Lack of student support services contributing to violence towards teachers

Majority of teachers report rate, severity of violence increasing

Lack of student support services contributing to violence towards teachers

According to a national study conducted by the Canadian Teachers’ Federation (CTF), the growing number of violent — and under-reported — incidents towards teachers is often linked to a lack of critical resources and supports for students in schools.

“A child’s feelings of abandonment in which his/her educational, social and emotional needs are not being met may lead to violent outbursts… And that violence against teachers is taking a toll on educators’ mental and physical well-being as well as their self-worth as professionals,” said CTF president Mark Ramsankar.

The federation’s first-ever Canada-wide research review on violence in schools points to some of the drivers behind the increased rates of violence: widespread underfunding for public education; lack of resources and support services for addressing violence against teachers (including in-service supports and training); and serious inadequacies in services and supports for student mental health, behavioural and special education needs.

Rates of violence experienced by teachers are very high, ranging from 41 per cent to 90 per cent of surveyed teachers in jurisdictions across Canada. More than 70 per cent of teachers also report that both the rate and severity of violence in schools are increasing. Teachers who are female, work in elementary schools, in lower socioeconomic areas or in large metropolitan locations are more likely to experience violence, as are special education teachers.

Verbal and emotional violence is the most frequently reported type of violence experienced by educators, followed by physical violence. Students are the perpetrators of this violence in a very large majority (typically over 90 per cent) of reported incidents, the research review found.

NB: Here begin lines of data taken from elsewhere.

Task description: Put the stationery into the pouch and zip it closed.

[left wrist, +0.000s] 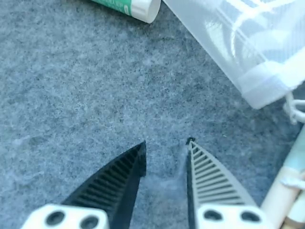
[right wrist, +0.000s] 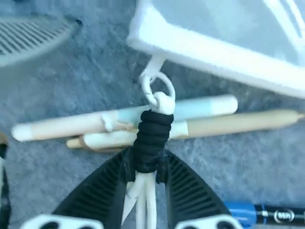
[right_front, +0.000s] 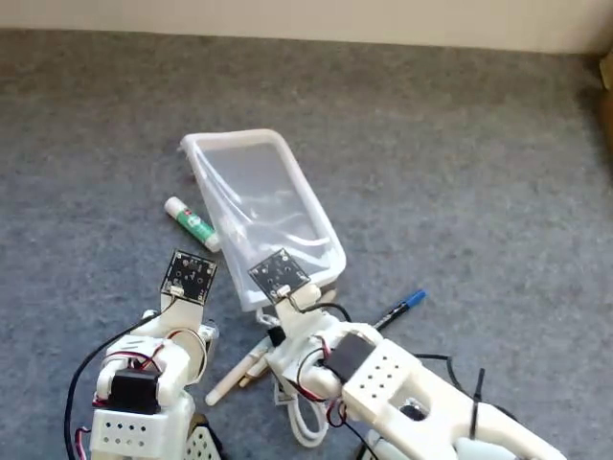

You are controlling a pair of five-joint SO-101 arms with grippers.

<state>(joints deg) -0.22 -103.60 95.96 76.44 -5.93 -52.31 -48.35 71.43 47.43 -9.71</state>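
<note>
Right wrist view: the right gripper (right wrist: 146,160) is shown clamped on the pull cord (right wrist: 151,138) of the pouch (right wrist: 214,47), set just to its far side, pens (right wrist: 200,107) laid crosswise beneath. The left gripper (left wrist: 167,142), jaws parted, is placed nearer the glue stick (left wrist: 128,5).

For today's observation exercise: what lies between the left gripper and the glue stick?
Bare grey carpet separates left gripper from glue stick, per left wrist view.

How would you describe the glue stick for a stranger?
Find the clear white-edged pouch on the grey carpet. Beside its long side away from the blue pen lies the glue stick. It alone is short and stubby, white with a green label.
</note>
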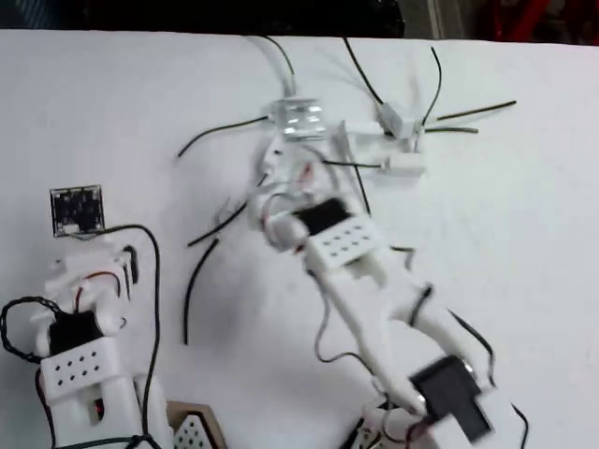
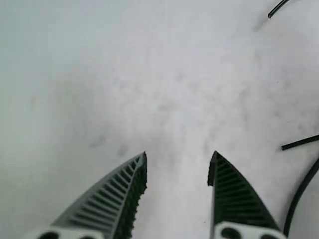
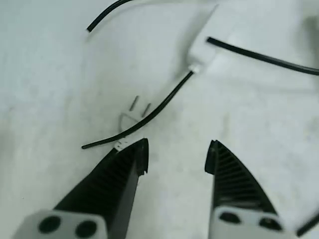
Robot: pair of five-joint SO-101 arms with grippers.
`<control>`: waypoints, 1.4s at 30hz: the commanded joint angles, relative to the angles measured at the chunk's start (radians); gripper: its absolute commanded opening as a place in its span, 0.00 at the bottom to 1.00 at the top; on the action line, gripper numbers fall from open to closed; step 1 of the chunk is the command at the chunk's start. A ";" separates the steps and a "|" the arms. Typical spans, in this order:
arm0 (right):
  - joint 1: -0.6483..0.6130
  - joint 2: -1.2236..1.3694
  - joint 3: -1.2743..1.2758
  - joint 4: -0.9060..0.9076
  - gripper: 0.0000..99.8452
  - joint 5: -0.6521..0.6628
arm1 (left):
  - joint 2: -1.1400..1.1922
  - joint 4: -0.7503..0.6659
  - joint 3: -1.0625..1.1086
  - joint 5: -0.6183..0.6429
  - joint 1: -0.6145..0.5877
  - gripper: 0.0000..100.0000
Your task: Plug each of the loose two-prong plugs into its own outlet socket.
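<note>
Robot arms sit side by side at a white table (image 1: pixel 524 234), seen from above. The left arm (image 1: pixel 80 360) sits at the near left corner. Its gripper (image 2: pixel 177 167) hangs with its jaws wide apart over bare tabletop, holding nothing, and the ends of black wires (image 2: pixel 299 194) lie off to one side of it. The right arm (image 1: pixel 374 299) stretches from the near right edge toward the middle of the table. Its gripper (image 3: pixel 177 154) is also spread wide and empty. Just beyond one fingertip lies a small white two-prong plug (image 3: pixel 130 115), flat on the table with its prongs pointing away from the gripper. A black cord (image 3: pixel 164 99) crosses over the plug and runs to a white socket block (image 3: pixel 207 42) farther off. Toward the far side of the table lie several small white blocks (image 1: pixel 404 166) among loose black wires. A black square marker (image 1: pixel 77 210) lies near the left arm.
</note>
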 commanded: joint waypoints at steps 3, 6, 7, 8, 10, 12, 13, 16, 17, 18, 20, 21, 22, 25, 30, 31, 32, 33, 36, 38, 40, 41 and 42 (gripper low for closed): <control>-0.125 0.191 -0.229 -0.030 0.18 -0.005 | -0.021 -0.025 -0.011 0.017 -0.016 0.21; -0.159 0.312 -0.342 -0.030 0.18 0.000 | -0.021 -0.025 -0.011 0.015 -0.016 0.21; -0.162 0.354 -0.381 -0.030 0.18 0.015 | -0.021 -0.025 -0.011 0.015 -0.016 0.21; -0.163 0.395 -0.417 -0.030 0.18 0.040 | -0.021 -0.025 -0.011 0.015 -0.016 0.21; -0.163 0.476 -0.486 -0.030 0.17 0.080 | -0.021 -0.023 -0.011 0.015 -0.015 0.21; -0.162 0.552 -0.557 -0.030 0.12 0.109 | -0.021 -0.023 -0.011 0.015 -0.013 0.21; -0.160 0.585 -0.589 -0.030 0.10 0.126 | -0.021 -0.023 -0.011 0.015 -0.013 0.21; -0.153 0.674 -0.669 -0.024 0.05 0.189 | -0.021 -0.023 -0.011 0.014 -0.013 0.21; -0.150 0.699 -0.683 -0.022 0.04 0.210 | -0.021 -0.023 -0.011 0.014 -0.013 0.21; -0.148 0.714 -0.686 -0.019 0.04 0.226 | -0.021 -0.023 -0.011 0.014 -0.013 0.21; -0.127 0.730 -0.689 0.027 0.04 0.252 | -0.021 -0.023 -0.009 0.014 -0.013 0.21; -0.113 0.730 -0.689 0.061 0.04 0.253 | -0.021 -0.023 -0.009 0.014 -0.013 0.21; -0.099 0.728 -0.689 0.104 0.04 0.255 | -0.021 -0.023 -0.009 0.014 -0.013 0.21; -0.047 0.710 -0.689 0.243 0.04 0.258 | -0.021 -0.023 -0.009 0.014 -0.013 0.21; 0.030 0.628 -0.684 0.452 0.04 0.258 | -0.021 -0.023 -0.009 0.014 -0.012 0.21; 0.042 0.610 -0.683 0.489 0.04 0.258 | -0.021 -0.023 -0.009 0.014 -0.012 0.21; 0.054 0.595 -0.683 0.529 0.04 0.258 | -0.021 -0.023 -0.008 0.014 -0.012 0.21; 0.067 0.581 -0.683 0.565 0.04 0.259 | -0.021 -0.023 -0.008 0.014 -0.012 0.21; 0.091 0.555 -0.683 0.674 0.02 0.259 | -0.021 -0.023 -0.008 0.014 -0.012 0.21; 0.099 0.549 -0.683 0.751 0.02 0.259 | -0.021 -0.023 -0.008 0.014 -0.012 0.21; 0.099 0.552 -0.683 0.817 0.02 0.259 | -0.021 -0.023 -0.006 0.014 -0.012 0.21; 0.097 0.552 -0.683 0.842 0.02 0.259 | -0.021 -0.023 -0.006 0.014 -0.012 0.21; 0.094 0.547 -0.683 0.858 0.02 0.259 | -0.021 -0.023 -0.006 0.014 -0.012 0.21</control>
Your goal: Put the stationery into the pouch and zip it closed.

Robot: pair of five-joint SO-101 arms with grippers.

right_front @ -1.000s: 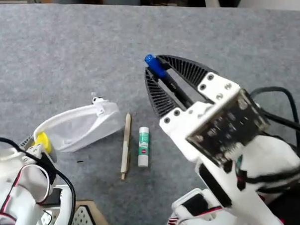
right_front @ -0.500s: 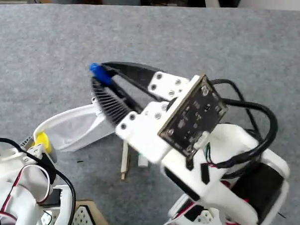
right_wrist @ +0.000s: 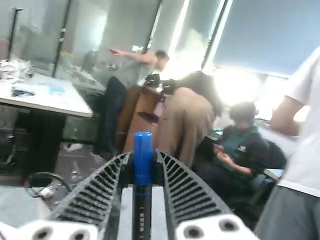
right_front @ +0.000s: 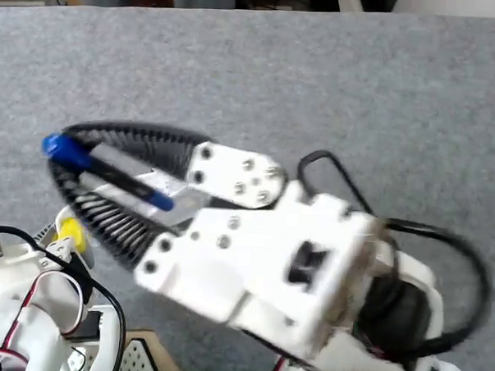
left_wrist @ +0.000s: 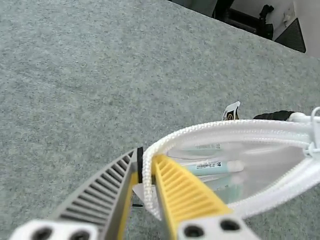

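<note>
My right gripper [right_front: 64, 161] hangs raised over the table's left side, shut on a pen with a blue cap [right_front: 64, 149]; in the right wrist view the pen [right_wrist: 142, 165] stands between the ribbed black fingers [right_wrist: 95, 192]. My left gripper [left_wrist: 145, 172] is shut on the rim of the white mesh pouch [left_wrist: 240, 132], whose mouth gapes open. Through the mesh a white glue stick [left_wrist: 210, 165] lies on the cloth beyond. In the high view the left gripper's yellow finger [right_front: 71, 231] peeks out at the lower left; the right arm hides the pouch.
Grey cloth [right_front: 358, 92] covers the table. The right arm's white body [right_front: 293, 278] fills the lower middle of the high view. The left arm's base and wires [right_front: 28, 316] sit at the lower left corner.
The right arm has swung left with the blue-capped pen, from the table's middle to above the pouch, and now covers the pouch, the wooden stick and the glue stick. The left arm stayed put.
</note>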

According to CTF, violence against teachers negatively affects their well-being, is associated with increased rates of depression, can lead to burnout and may result in teachers leaving the profession. Teachers may also experience physical health symptoms, including physical injury, headaches and fatigue.

While a large majority of teachers experience or witness some form of violence in their schools, research confirms that there is significant under-reporting of violence to school administrators or police.

“Teachers are caring professionals who are committed to their students,” said Ramsankar. “In fact, the report discovered that teachers under-report violent incidents out of concern for their students and also because they fear it may reflect poorly on their worth as an educator. We, as a society, have a responsibility to ensure professional expertise, resources and support are in place in schools.”